There are dangers in my saying such a thing. Jarret McNeill, in the new “His & Hers” issue of Maisonneuve, touches on this very topic. His personal essay “One Man’s Abortion” recounts the experience of his girlfriend having an abortion. “In theory,” he writes, “men stand on the outside of the abortion debate—mere sympathizers, unable to empathize with the decision and everything it entails.” But he goes on to demonstrate that, in practice, men are often inextricably involved.

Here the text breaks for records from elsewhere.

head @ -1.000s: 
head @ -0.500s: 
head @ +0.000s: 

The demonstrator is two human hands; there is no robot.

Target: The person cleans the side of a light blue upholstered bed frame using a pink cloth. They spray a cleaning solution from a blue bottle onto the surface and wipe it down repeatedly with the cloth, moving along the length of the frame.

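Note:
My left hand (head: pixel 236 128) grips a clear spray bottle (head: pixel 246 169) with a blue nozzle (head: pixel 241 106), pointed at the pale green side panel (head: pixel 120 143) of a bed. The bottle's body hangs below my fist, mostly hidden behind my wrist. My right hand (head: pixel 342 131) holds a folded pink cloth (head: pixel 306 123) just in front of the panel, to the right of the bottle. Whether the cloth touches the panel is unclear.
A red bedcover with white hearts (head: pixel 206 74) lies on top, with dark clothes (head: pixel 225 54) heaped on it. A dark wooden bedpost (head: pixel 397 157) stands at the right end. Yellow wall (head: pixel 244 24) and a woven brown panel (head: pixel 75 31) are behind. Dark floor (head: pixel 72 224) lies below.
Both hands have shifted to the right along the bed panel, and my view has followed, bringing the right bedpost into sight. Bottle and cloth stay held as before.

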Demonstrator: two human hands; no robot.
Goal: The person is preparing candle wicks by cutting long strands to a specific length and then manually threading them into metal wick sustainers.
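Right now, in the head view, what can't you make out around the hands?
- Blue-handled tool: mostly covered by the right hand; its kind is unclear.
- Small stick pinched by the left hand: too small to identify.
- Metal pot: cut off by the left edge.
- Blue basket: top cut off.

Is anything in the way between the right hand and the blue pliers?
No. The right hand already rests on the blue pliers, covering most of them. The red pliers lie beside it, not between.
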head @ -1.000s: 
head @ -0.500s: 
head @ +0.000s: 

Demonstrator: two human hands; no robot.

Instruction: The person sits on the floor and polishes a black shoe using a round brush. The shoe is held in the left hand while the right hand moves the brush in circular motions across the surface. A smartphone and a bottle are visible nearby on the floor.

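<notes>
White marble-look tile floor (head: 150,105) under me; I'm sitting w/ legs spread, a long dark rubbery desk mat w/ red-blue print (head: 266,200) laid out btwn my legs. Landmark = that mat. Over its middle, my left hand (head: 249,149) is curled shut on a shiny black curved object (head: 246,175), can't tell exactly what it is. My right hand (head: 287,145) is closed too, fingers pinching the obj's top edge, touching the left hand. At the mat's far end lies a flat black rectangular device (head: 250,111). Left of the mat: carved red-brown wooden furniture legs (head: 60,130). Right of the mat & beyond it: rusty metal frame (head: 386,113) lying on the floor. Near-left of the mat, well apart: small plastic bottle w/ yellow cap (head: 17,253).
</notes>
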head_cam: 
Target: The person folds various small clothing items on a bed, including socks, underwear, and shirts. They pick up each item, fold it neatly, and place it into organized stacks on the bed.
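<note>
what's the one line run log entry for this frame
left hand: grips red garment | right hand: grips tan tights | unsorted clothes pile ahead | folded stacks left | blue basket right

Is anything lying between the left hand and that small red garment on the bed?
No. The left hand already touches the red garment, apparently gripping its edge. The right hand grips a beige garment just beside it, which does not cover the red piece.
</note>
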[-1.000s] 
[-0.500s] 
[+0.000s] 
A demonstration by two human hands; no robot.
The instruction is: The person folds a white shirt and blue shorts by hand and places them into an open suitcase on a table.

I think he’s right. In this case, the issue has less to do with gender than it does with experience. Jarret did go through having an abortion, though not in a physical way. It has had a major effect on his life and he should be able to write and talk about it. Likewise, it’s conceivable that Wally Lamb relates deeply to the feelings and insecurities of an obese, abused teenage girl. The self is a complex and fragmented thing, and there is no reason that the unconventional sides of us shouldn’t be talked about. In fact, I’d argue that it’s healthy and helps dismantle old rules about how “boys will be boys” and “what good girls do.” We should kick those to the wayside anyway.
But sometimes people do go over the line. I went to a poetry reading recently. The headliner was an ex-Concordia student, Alex Porco, who recently got his book of poems published. He’d written a tome in dedication of porn star Jill Kelly. My friend, who was also reading that night, told me that Alex was a really talented poet who was doing all this amazing stuff with form. I tried to listen for that. I tried to see the beauty of the sonnet that included lines like “twiddle my twat”—but I couldn’t do it.
This wasn’t because I am easily offended by coarse language (I love a good swear word), but because those poems assumed a lot, like how much this porn star lived for anal sex, for example. Maybe she does, but it also sounds to me like she was a businesswoman who made a lot of money by projecting a persona. She has since gotten out of “acting” and runs her own studio. Maybe it’s just me, but it seems Porco’s poems said more about male fantasy than Ms. Kelly’s feelings or motivations.
The fellow that spoke next was plainly offensive. An old boy from Ottawa, he took to the stage and read a short story that was based on a woman giving herself an abortion in the shower. I won’t say any more because the images put in my mind that night still haunt me—suffice it to say that everyone in the place was wondering where he had got the gall.
As with anything else, there are limits to literary gender-bending. Men should be able to articulate a woman’s character and thoughts—and many are doing a good job of it, while making some well-earned cash—just as women might want to write from the point of view of a man. It’s refreshing that we are coming around to the fact that gender shouldn’t be a barrier that divides us—men and women are fascinated and affected by similar things. A good book is a good book, whoever writes it. Full stop.